Exercise requirements: Look through the data below for the line with "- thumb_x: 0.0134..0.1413" and the line with "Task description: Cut", then transcribe exactly from the first through the second, leaving out all pictures.

Collected data:

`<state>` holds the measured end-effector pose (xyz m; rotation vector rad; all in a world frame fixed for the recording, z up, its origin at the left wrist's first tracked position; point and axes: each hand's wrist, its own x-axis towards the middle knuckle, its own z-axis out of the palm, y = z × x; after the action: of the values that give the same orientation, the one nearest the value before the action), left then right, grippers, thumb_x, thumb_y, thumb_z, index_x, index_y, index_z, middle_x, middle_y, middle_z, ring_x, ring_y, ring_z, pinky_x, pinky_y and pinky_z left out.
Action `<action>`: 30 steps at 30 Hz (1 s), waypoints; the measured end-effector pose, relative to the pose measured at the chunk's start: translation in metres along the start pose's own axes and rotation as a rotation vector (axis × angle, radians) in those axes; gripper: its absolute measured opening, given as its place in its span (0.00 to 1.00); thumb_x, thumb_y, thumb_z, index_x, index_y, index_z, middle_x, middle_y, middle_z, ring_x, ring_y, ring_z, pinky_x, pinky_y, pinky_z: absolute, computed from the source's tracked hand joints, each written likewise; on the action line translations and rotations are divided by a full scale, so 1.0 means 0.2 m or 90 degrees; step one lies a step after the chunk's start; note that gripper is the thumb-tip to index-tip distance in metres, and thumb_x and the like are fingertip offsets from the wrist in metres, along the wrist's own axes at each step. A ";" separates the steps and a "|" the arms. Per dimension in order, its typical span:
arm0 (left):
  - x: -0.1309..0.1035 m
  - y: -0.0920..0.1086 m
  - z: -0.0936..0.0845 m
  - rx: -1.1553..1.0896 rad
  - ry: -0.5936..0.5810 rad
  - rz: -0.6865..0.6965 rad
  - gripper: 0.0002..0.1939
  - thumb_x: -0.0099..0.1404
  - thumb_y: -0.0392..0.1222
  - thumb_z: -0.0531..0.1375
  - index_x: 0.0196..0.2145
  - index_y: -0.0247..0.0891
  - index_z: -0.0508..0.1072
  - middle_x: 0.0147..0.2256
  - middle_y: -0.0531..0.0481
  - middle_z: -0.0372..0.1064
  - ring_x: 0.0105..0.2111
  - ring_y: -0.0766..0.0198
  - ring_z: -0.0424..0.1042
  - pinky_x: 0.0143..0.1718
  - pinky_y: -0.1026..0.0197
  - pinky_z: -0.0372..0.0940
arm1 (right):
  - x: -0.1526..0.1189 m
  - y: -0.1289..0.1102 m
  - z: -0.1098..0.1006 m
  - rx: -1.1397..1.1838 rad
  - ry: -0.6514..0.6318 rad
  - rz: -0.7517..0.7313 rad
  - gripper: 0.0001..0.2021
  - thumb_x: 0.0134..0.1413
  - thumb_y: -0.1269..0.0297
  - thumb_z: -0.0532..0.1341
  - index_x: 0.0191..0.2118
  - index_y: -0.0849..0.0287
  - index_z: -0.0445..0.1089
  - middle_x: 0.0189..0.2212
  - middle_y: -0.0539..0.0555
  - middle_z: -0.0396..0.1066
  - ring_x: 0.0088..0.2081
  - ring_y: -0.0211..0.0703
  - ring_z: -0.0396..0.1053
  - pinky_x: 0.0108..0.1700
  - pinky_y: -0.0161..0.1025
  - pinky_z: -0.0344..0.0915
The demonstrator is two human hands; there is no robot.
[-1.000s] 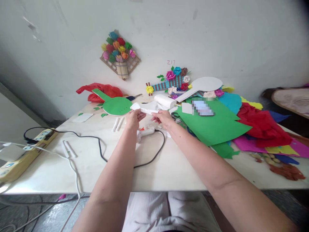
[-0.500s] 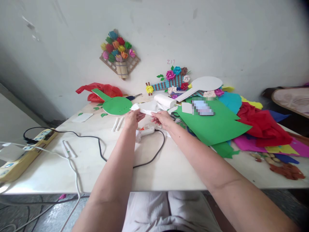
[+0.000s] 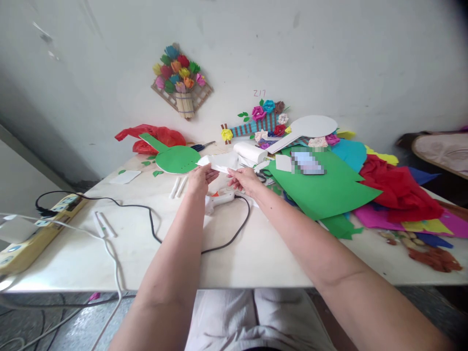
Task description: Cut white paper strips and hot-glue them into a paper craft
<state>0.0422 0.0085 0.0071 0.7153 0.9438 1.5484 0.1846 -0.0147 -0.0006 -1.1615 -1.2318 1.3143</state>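
Note:
A piece of folded white paper (image 3: 219,162) stretches between my two hands above the table. My left hand (image 3: 204,178) grips its near left edge with closed fingers. On the other side, my right hand (image 3: 244,179) pinches its right end between thumb and fingers. Just behind it lies a white roll (image 3: 250,152), perhaps of the same paper. Below my hands a white glue gun (image 3: 220,200) rests on the table with its black cord trailing. Dark-handled scissors (image 3: 264,174) lie right of my right hand, partly covered.
To the left are a green paddle-shaped piece (image 3: 178,159), white sticks (image 3: 179,187) and a power strip (image 3: 69,209) with cables. A green sheet (image 3: 321,192), a phone (image 3: 307,163), a white paddle-shaped piece (image 3: 314,126) and red crepe paper (image 3: 398,187) lie to the right.
Almost nothing differs. My right hand has shifted very slightly left along the white paper, and both hands keep their hold.

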 end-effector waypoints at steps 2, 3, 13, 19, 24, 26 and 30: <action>0.00 0.00 0.00 -0.004 0.009 0.001 0.03 0.51 0.30 0.58 0.27 0.31 0.67 0.20 0.47 0.68 0.24 0.63 0.72 0.33 0.59 0.69 | 0.00 0.00 0.00 -0.001 -0.004 0.002 0.12 0.56 0.60 0.57 0.27 0.64 0.66 0.14 0.49 0.68 0.11 0.27 0.58 0.11 0.25 0.47; 0.00 0.00 0.00 -0.005 0.016 0.002 0.03 0.50 0.29 0.58 0.26 0.30 0.67 0.20 0.47 0.68 0.23 0.63 0.72 0.32 0.59 0.69 | 0.00 0.00 0.00 -0.001 -0.006 0.002 0.13 0.55 0.60 0.57 0.27 0.64 0.66 0.14 0.49 0.68 0.11 0.27 0.58 0.11 0.25 0.47; 0.02 0.02 0.00 -0.020 0.073 -0.015 0.04 0.51 0.27 0.56 0.27 0.31 0.65 0.18 0.50 0.65 0.22 0.65 0.70 0.31 0.61 0.69 | 0.01 0.00 -0.04 0.010 -0.094 -0.027 0.21 0.49 0.47 0.58 0.29 0.66 0.68 0.17 0.54 0.71 0.12 0.29 0.59 0.11 0.26 0.49; 0.00 0.05 0.00 -0.023 0.090 -0.039 0.05 0.51 0.27 0.56 0.27 0.32 0.64 0.19 0.49 0.66 0.21 0.65 0.70 0.29 0.62 0.69 | 0.03 0.00 -0.07 -0.115 0.116 -0.118 0.22 0.50 0.44 0.55 0.24 0.61 0.64 0.15 0.51 0.67 0.13 0.30 0.60 0.14 0.27 0.51; 0.00 0.04 0.00 -0.014 0.097 -0.041 0.07 0.49 0.27 0.56 0.28 0.32 0.65 0.19 0.51 0.65 0.21 0.65 0.70 0.29 0.61 0.69 | 0.02 0.01 -0.06 -0.362 0.157 -0.304 0.16 0.45 0.51 0.62 0.37 0.56 0.65 0.20 0.47 0.70 0.21 0.34 0.66 0.26 0.29 0.60; 0.00 0.04 -0.01 -0.006 0.097 -0.041 0.07 0.49 0.27 0.56 0.28 0.32 0.65 0.18 0.51 0.64 0.20 0.66 0.69 0.29 0.61 0.69 | 0.01 0.02 -0.05 -0.472 0.135 -0.359 0.18 0.44 0.54 0.64 0.41 0.54 0.66 0.22 0.47 0.71 0.26 0.37 0.69 0.31 0.31 0.60; 0.00 0.04 0.00 0.012 0.093 -0.051 0.08 0.49 0.27 0.56 0.29 0.32 0.66 0.17 0.51 0.64 0.19 0.66 0.69 0.28 0.61 0.69 | -0.02 0.03 -0.02 -0.615 0.132 -0.407 0.14 0.47 0.57 0.63 0.41 0.54 0.70 0.25 0.50 0.73 0.31 0.42 0.70 0.35 0.35 0.59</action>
<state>0.0371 0.0080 0.0145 0.5775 1.0837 1.5385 0.1888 -0.0183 -0.0061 -1.3055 -1.9331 0.0691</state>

Response:
  - thumb_x: 0.0134..0.1413
  - thumb_y: -0.1269..0.0297
  - thumb_z: -0.0532..0.1341
  - index_x: 0.0191..0.2118
  - index_y: -0.0849..0.0287
  - index_z: -0.0445..0.1089
  - middle_x: 0.0189..0.2212
  - middle_y: -0.0539..0.0555
  - middle_z: -0.0396..0.1066
  - ring_x: 0.0088..0.2081
  - ring_y: -0.0211..0.0703
  - ring_z: -0.0396..0.1053
  - pinky_x: 0.0108..0.1700
  - pinky_y: -0.0161..0.1025
  - pinky_z: -0.0344..0.0915
The demonstrator is two human hands; there is no robot.
[-1.000s] 
[-0.500s] 
[+0.000s] 
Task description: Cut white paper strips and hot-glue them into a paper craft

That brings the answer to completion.